*Instructions to follow:* Show, from the records below, all lines that contain the word "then".

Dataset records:

***

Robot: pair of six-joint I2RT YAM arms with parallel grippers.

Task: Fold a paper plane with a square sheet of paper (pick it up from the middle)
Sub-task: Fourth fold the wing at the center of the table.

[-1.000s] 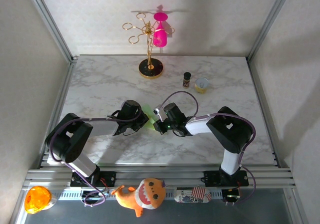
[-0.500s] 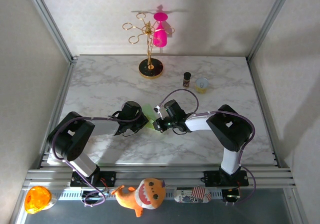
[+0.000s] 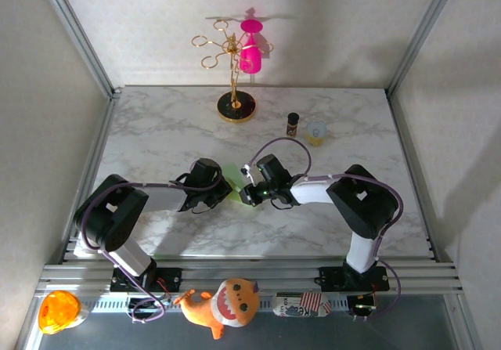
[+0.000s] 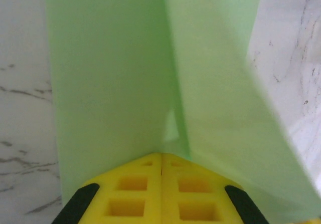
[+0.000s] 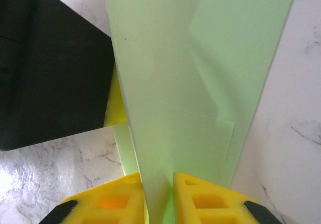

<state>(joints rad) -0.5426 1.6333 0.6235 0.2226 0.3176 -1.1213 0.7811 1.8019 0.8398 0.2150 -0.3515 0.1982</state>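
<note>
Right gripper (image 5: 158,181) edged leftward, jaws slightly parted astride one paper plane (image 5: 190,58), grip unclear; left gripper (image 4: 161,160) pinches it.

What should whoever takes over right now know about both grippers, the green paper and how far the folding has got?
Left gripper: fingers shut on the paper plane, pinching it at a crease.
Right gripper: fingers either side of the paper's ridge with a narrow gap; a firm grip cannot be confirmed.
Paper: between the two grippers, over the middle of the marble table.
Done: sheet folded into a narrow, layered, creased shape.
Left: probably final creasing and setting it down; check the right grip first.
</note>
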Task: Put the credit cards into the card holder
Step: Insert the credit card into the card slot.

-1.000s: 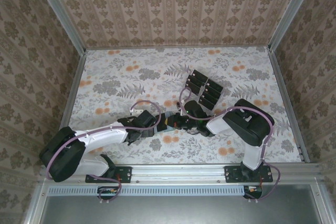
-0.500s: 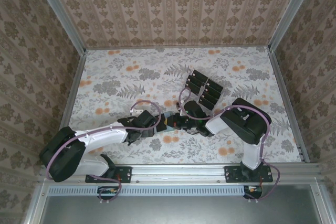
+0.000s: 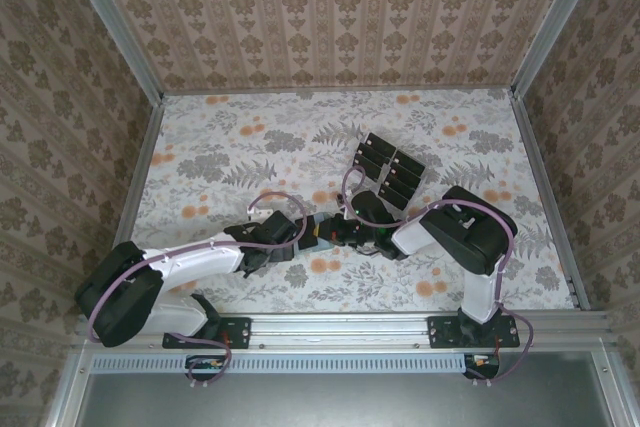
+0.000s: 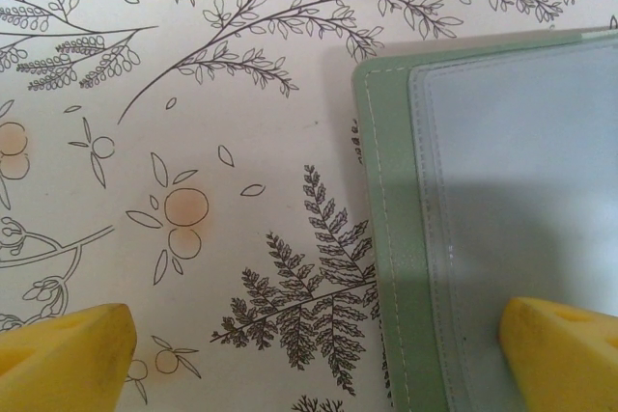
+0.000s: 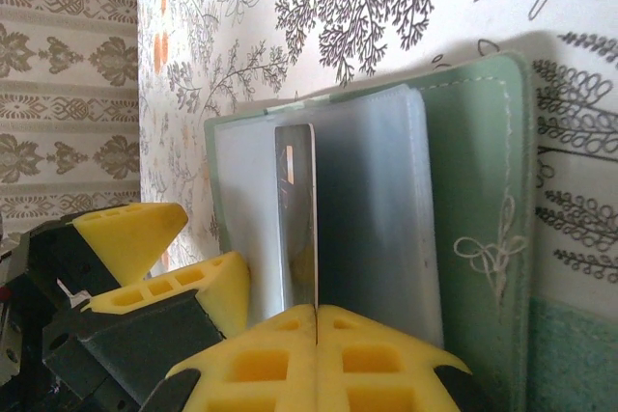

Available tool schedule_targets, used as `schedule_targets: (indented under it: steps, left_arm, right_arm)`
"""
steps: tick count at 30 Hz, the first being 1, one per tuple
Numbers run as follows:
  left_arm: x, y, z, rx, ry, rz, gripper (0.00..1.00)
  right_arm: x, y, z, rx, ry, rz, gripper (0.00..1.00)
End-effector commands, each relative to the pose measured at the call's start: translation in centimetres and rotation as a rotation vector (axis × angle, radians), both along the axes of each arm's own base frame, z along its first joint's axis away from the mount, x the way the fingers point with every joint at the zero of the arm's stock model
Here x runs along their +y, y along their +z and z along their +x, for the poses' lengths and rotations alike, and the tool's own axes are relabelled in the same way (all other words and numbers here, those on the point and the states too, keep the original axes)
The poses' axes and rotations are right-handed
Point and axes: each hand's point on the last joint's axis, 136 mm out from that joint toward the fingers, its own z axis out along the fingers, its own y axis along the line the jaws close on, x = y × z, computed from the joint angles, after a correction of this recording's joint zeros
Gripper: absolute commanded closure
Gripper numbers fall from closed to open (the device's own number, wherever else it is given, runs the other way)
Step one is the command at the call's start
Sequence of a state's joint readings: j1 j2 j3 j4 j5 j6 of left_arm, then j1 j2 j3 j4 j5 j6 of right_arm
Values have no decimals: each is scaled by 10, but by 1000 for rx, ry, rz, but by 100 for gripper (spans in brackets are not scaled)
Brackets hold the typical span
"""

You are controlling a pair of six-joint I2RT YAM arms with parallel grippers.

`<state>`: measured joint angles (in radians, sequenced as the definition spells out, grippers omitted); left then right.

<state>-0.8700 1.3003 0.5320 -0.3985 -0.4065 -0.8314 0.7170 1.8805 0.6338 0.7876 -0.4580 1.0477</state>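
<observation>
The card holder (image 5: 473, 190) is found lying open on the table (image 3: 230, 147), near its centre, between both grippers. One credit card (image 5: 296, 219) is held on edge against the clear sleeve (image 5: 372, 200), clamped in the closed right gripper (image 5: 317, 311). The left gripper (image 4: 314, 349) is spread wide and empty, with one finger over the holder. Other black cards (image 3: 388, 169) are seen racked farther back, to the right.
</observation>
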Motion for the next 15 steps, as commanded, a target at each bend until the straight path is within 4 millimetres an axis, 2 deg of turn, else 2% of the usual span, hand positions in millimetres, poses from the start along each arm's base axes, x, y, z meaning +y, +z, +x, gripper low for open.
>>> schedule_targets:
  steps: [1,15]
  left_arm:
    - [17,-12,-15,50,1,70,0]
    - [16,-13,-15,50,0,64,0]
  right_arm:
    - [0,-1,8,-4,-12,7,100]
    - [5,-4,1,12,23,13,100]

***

*Problem solution:*
Sequence of a state's joint readings: j1 j2 j3 j4 j5 j6 of left_arm, then j1 j2 j3 j4 j5 j6 of right_arm
`<state>`: measured joint angles (in radians, sequenced as the definition spells out, grippers omitted); left then right.

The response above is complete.